Gilead’s latest Biktarvy data offers hope to HIV patients

Gilead Sciences (Gilead) has announced the latest results from its two phase 3 studies assessing the long-term safety and efficacy profile of Biktarvy for the treatment of people living with HIV with a range of comorbidities.

The company presented its real-world data at the 30th International Congress on Drug Therapy in HIV Infection (HIV Glasgow 2022) including results from the Bictegravir Single Tablet Regimen (BICSTaR) study, which highlighted Biktarvy (bictegravir 50mg/emtricitabine 200mg/tenofovir alafenamide 25mg tablets, B/F/TAF) as a generally well-tolerated and efficacious regimen, regardless of prior treatment and comorbidity status in people with HIV.

Among the people with HIV enrolled in the BICSTaR study, there is a high baseline prevalence of comorbidities.

The 24-month BICSTaR follow-up analysis evaluated the effectiveness and safety of Biktarvy in clinical practice across nine countries and included follow-up during the COVID-19 pandemic, taking into consideration age, race, sex, adherence and late diagnosis in the population group.

Five-year data from the two phase 3 studies – Study 1489 and Study 1490 – gave evidence of the long-term safety and efficacy profile of Biktarvy in patients who switch from a dolutegravir-containing regimen.

The presentation also included additional data from Study 1489 and Study 1490, which showed Biktarvy’s high efficacy and sustained safety for people switching to the treatment, with a continued high barrier to resistance. These outcomes were reported in participants 96 weeks after switching to open-label Biktarvy following 144 weeks of blinded dolutegravir plus two nucleoside reverse transcriptase inhibitors (NRTIs).
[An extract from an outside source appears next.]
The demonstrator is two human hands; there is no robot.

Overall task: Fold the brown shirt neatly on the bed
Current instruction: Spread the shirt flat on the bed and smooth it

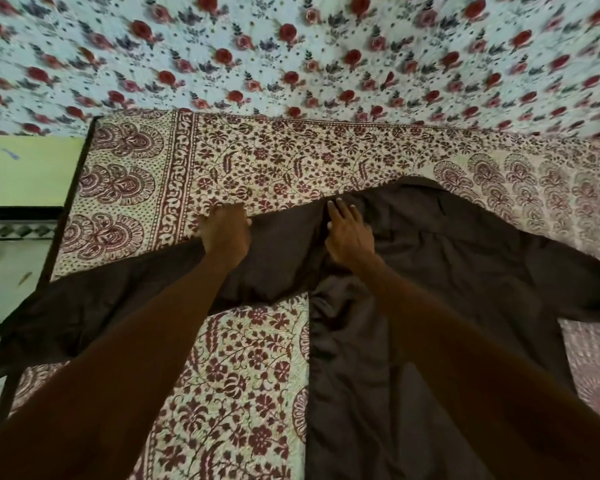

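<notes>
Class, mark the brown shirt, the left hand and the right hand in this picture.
brown shirt (465,265): head view, on the body cloth right of the hands.
left hand (225,230): head view, back of the hand.
right hand (350,237): head view, back of the hand.

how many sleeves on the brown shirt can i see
2: one sleeve stretches left past the bed edge; the other sleeve lies spread at far right.

One brown shirt (465,244), two hands (226,233) (349,233), one bed (257,161)
</notes>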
At week 240, over 99% of participants in both Study 1489 and Study 1490 achieved viral suppression. Moreover, at every visit through 240 weeks, the study demonstrated that following the switch to Biktarvy, efficacy was >96%, demonstrating that Biktarvy may provide sustained viral suppression for people with HIV, even after switching treatments.
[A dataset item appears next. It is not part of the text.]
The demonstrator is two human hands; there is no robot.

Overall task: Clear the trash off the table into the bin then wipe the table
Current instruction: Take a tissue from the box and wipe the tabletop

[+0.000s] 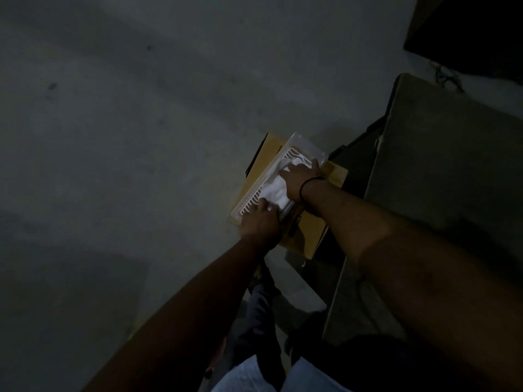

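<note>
1. A white slotted plastic tray in a clear wrap (263, 190) was seen lying on top of a brown cardboard box (310, 236). The box stood on the grey floor (141, 137), just beside the dull grey-green bench (441, 171). Something white and crumpled (276, 190) was kept inside the tray.
2. The near corner of the tray was gripped by the left hand (261, 222), with its fingers curled round the edge. The right hand (301, 179) was laid flat on top with its fingers stretched out, pressing down and not clenched. A thin black band (311, 183) was worn on that wrist.
3. The box was most likely used as the bin, and the step looked like the tray being pushed down into it. It could not be told whether the box was open under the tray, because the room was too dark.
4. The tray looked almost as long as the box, so it needed to be tipped and slid in narrow end first.
5. The push needed to be soft and even, so that the wrap was not torn and the white stuff was not spilled on the floor.
6. The box needed to be kept still, or it could be knocked away from the bench.
7. The bench had not yet been wiped, as far as could be judged, and no cloth was seen on it.
</note>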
Trial participants who initiated treatment with Biktarvy experienced high viral suppression, while overall, 97% of those classed as treatment-naïve and 95% of those classed as treatment-experienced achieved viral suppression at 24 months.

The studies offered no reports of treatment-emergent resistance. There is currently no cure for HIV or AIDS.

“As we strive to advance scientific innovation with the goal of helping to end the HIV epidemic, we’re committed to a treatment research programme that addresses the individual needs of all people with HIV,” said Jared Baeten, vice president, HIV clinical development, Gilead.

He added: “Gilead’s ongoing, person-centred research is focused on the evolving needs and preferences of people living with HIV. This latest data presented at HIV Glasgow 2022 demonstrates the clinical use of innovative medicines like Biktarvy to help a broad range of people with HIV, regardless of their burden of comorbidities.”